### [Work to complete]
Transcribe the listing exactly as written. Leave the images out.

### [The data]

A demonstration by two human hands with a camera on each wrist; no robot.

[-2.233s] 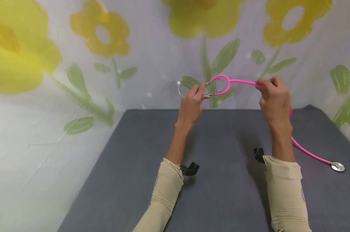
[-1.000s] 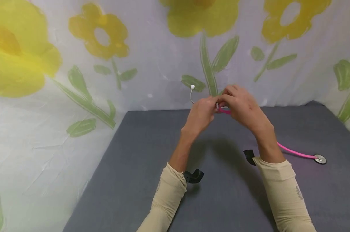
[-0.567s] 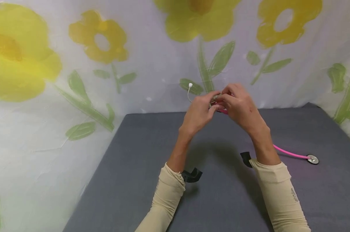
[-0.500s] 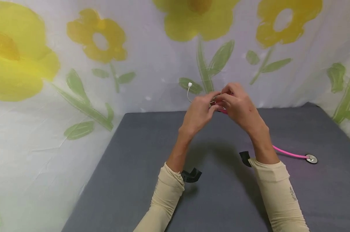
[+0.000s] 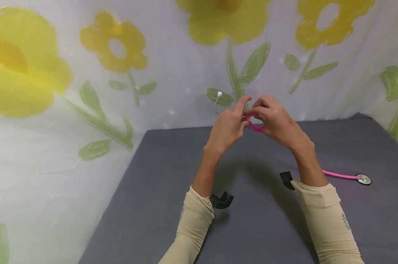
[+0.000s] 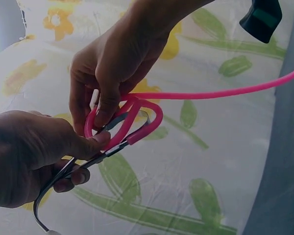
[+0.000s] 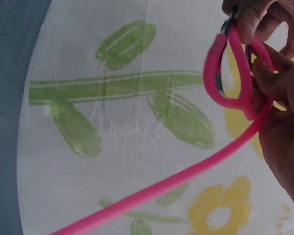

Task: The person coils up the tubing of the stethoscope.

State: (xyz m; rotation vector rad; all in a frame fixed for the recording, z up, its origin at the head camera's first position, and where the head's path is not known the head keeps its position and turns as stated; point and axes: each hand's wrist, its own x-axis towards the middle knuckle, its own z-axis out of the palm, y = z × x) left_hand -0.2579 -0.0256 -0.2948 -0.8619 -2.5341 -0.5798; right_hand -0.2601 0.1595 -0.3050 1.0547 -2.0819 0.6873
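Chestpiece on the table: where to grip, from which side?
I'd pinch the chestpiece across its near and far edges, coming down from above and slightly from the right. It's a round disc that appears to lie flat on the table, and the pink tube leaves it on the left, so that side looks the awkward one.

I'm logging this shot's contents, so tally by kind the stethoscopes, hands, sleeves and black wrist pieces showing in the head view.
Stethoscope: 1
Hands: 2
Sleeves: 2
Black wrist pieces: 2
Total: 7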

### [Written solution]
A demonstration by two human hands with a camera on each wrist; no robot.

[-2.233s] 
[-1.000s] 
[-0.567s] 
[-0.500s] 
[+0.000s] 
[+0.000s] 
[+0.000s] 

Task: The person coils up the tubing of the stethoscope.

State: (xyz m; rotation vector rad; all in a frame fixed for the recording, z up, its origin at the head camera's first position, and where the head's path is not known the head keeps its position and turns as stated; point and axes: each hand's wrist, its own x-axis towards the middle knuckle, its own z-axis out of the palm, y = z × x) left_hand -0.2579 -0.0256 -0.2948 -0.8619 -2.5341 -0.5798; right_hand -0.2601 0.1595 -0.3050 1.0547 -2.0819 0.6873
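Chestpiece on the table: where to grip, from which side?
I'd pinch the chestpiece across its near and far edges, coming down from above and slightly from the right. It's a round disc that appears to lie flat on the table, and the pink tube leaves it on the left, so that side looks the awkward one.

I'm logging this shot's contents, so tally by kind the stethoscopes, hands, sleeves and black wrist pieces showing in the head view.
Stethoscope: 1
Hands: 2
Sleeves: 2
Black wrist pieces: 2
Total: 7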

The work on this exercise is finished.